You can't "attach" to a document file type.

If this does NOT resolve the problems, come back ‹ we'll have to get serious
with it.

Cheers


I have a template that for some reason has "Automatically Update
Document Styles" checked and is playing havok with files that are
opened on the PC (they error out trying to find the template using the
Mac's file path). Every time I uncheck it and hit ok, it comes back
when I go back to Templates and Add Ons.

Is there something obvious I'm missing here?

--
Don't wait for your answer, click here: http://www.word.mvps.org/

Please reply in the group. Please do NOT email me unless I ask you to.

John McGhie, Consultant Technical Writer
McGhie Information Engineering Pty Ltd
http://jgmcghie.fastmail.com.au/
Auckland, New Zealand
+61 4 1209 1410, mailto:[email protected]
 
C

Crumpy

Sorry for being unclear-this is what happens when I post when sick.

Hopefully, this is more clear.

I have several templates on my Mac, but the two that get used the most
are the ones for work. When I create a document on the Mac from them,
a PC user gets the "Cannot open MacintoshHD:path to template. They get
that dialogue box twice, and clicking through opens the files OK.

After doing some research, it appears as if a possible culprit is the
"Automatically update document styles" check box in templates and add
ons. Once I create the document, if I uncheck that and save the
document PC users now only get one of the dialogue prompts. I went
through all the styles and set all of them to not Automatically Update
in case that's part of the problem.

The problem exists only with these two templates, and one of the
templates was based off the other (One's an Escalation document, the
other is a Process document). So it's possible something in this
template has been screwed up for a while and carried over when I saved-
as from the original template to the second. On that template file,
when I go to the Templates and Add Ons, the "Automatically update" is
checked and the template name is blank, as it should be. The other
templates I have (a research paper format and a tech manual template)
when I open the .dot file the box is unchecked.

Unfortunately, placing the template file on the network isn't an
option. So far the workaround is to use Word under Parallels. There's
a part of me that's thinking of just recreating the template from
scratch. I inherited it and might do a test run to see if the problem
just goes away with a new version.
 
C

Crumpy

I have a little more data. It is now with any document I create from
any template. This did not exist around 1.5 months ago. I had a manual
template for a tech writing class I based my semester-long assignment
off of. If I create a new document off that same template, I get the
"cannot open" error, even with "automatically update" unchecked. The
file I started about 1.5-2 mo ago opens fine on the PC.
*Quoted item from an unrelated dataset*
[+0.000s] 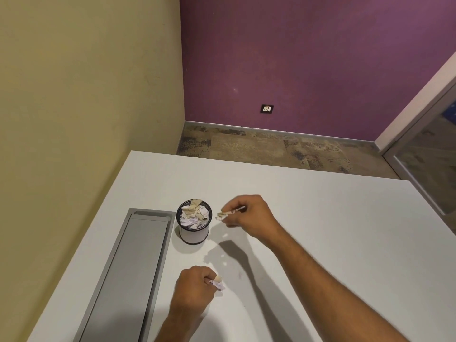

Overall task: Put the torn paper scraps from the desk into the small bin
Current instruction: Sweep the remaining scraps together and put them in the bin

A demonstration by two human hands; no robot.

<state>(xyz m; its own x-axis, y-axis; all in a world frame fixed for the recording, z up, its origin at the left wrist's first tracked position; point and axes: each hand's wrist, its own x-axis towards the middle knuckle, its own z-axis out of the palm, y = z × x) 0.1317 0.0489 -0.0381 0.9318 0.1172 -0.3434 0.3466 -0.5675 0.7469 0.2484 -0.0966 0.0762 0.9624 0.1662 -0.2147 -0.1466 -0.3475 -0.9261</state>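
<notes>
A small round bin [194,234] with a dark rim stands on the white desk [320,218], filled to the top with white and beige paper scraps [195,214]. My right hand [249,214] hovers just right of the bin and pinches a beige scrap [223,214] between its fingertips. Nearer to me, my left hand [193,286] grips crumpled white and beige scraps [217,283] just above the desk. A few tiny white bits [224,262] lie on the desk between the two hands.
A long grey recessed cable tray lid [128,272] runs along the desk's left side, next to the bin. The desk's left edge meets a yellow wall. Beyond the far edge lie carpeted floor and a purple wall.
</notes>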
So, in short it's not one or two templates. It's every document
created from the Mac off a template.

Now, the creation date on the last "good" file is right before I
upgraded the HD in my Macbook. I just cloned the drive onto the new
one, but have noticed a few odd things since then: Bootcamp refuses to
see the drive as being partitioned properly, and when I used Pacifist
to reinstall Garageband it installed it at the root instead of /
applications.

So, now my questions are this:
1- Might a simple-reinstall of Office fix the problem, or
2- Do I need to reinstall the OS?
 
E

Elliott Roper

Crumpy said:
I have a little more data. It is now with any document I create from
any template. This did not exist around 1.5 months ago. I had a manual
template for a tech writing class I based my semester-long assignment
off of.

Well. There's your problem! Word has invoked the termination with *two*
prepositions sentence. With extreme prejudice. [1]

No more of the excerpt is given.